Distinguishing the case of Anwar Ali Sarkar, AIR 1952 SC 75 (supra), their Lordships by a majority Judgment held that the long title and the preamble afforded sufficient guidance and the powers conferred on the State Government were not uncontrolled. In AIR 1958 SC 538 (supra), S.R. Dass, C. J. on the construction of Section 3 of the Act held that the principle for the guidance of the State Government had been laid down.
17. In Kangshari Haldar v. State of West Bengal, AIR 1960 SC 457 the Supreme Court observed that the preamble to an Act and its material provisions must be considered in order to determine whether or not the powers conferred on the State Government were uncontrolled.

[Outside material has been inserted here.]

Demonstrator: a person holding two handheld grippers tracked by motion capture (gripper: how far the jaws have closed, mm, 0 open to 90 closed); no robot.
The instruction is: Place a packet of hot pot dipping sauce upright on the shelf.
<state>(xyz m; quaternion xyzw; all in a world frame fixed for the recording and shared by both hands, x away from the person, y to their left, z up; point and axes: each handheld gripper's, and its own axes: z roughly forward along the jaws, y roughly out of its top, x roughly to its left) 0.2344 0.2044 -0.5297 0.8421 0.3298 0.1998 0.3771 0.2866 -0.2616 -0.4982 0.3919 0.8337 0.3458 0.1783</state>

In that case the long title and the preamble disclosed that the Act was passed
'because the Legislature thought it expedient in the interest of the security of the State, maintenance of public peace and tranquillity and the due safeguarding of the industry and business, to provide for speedy trial of the offences specified in the schedule.'
Their Lordships held that the long title, the preamble and the various provisions of the Act did provide sufficient guidance to the State Government.
18. In P.J. Irani v. State of Madras, AIR 1961 SC 1731 the preamble along with the operative provisions of the Act were held to be providing enough guidance to the State Government. In that case their Lordships of the Supreme Court observed as follows:
'The arguments addressed to us were the same as had been urged before the leanred Judges of the High Court and had been repelled by them. They pointed out that it was not correct to say that the enactment did not sufficiently disclose the policy and purpose of the Act which furnished adequate guidance for the basis of the exercise of the power of exemption. The preamble to the Act ran:
'Whereas it is expedient to regulate the letting of residential and non-residential buildings and to control the rents of such buildings and to prevent unreasonable eviction of tenants therefrom in the State.' This meant that the legislation was enacted for achieving three purposes: (1) The regulation of letting, (2) The control of rents and (3) The prevention of unreasonable eviction of tenants from residential and non-residential buildings.'
It is not necessary to multiply authorities. We find no difficulty in holding that the long title and the preamble of the Act lay down a clear guiding policy, the same being that wherever it is considered necessary to punish public gambling and the keeping of common gaming houses the remaining provisions of the Act should be extended, we have already said above that the legislature could not have had a better knowledge than the State Governments concerned as to which are the worst areas in the various State to which the Act applies and where the ordinary law would not be able to prevent the mischief. It therefore left to the State Governments to choose the areas having given an indication as to what the aim and object of the Act was.
19. Having given our anxious consideration to the submissions made at the Bar we have come to the conclusion that the provisions of Sections 2 or 3 or 4 or any other provision in the Act are not hit by Article 14 of the Constitution of India. We therefore answer the references made to this Court by holding that the provisions of Sections 2, 3, 4, 5, 6 and 9 of the Act are not ultra vires and in fact all the provisions in the Act are intra vires. Let the record of the cases be sent back to the Sessions Judge for the decision of the cases on merits.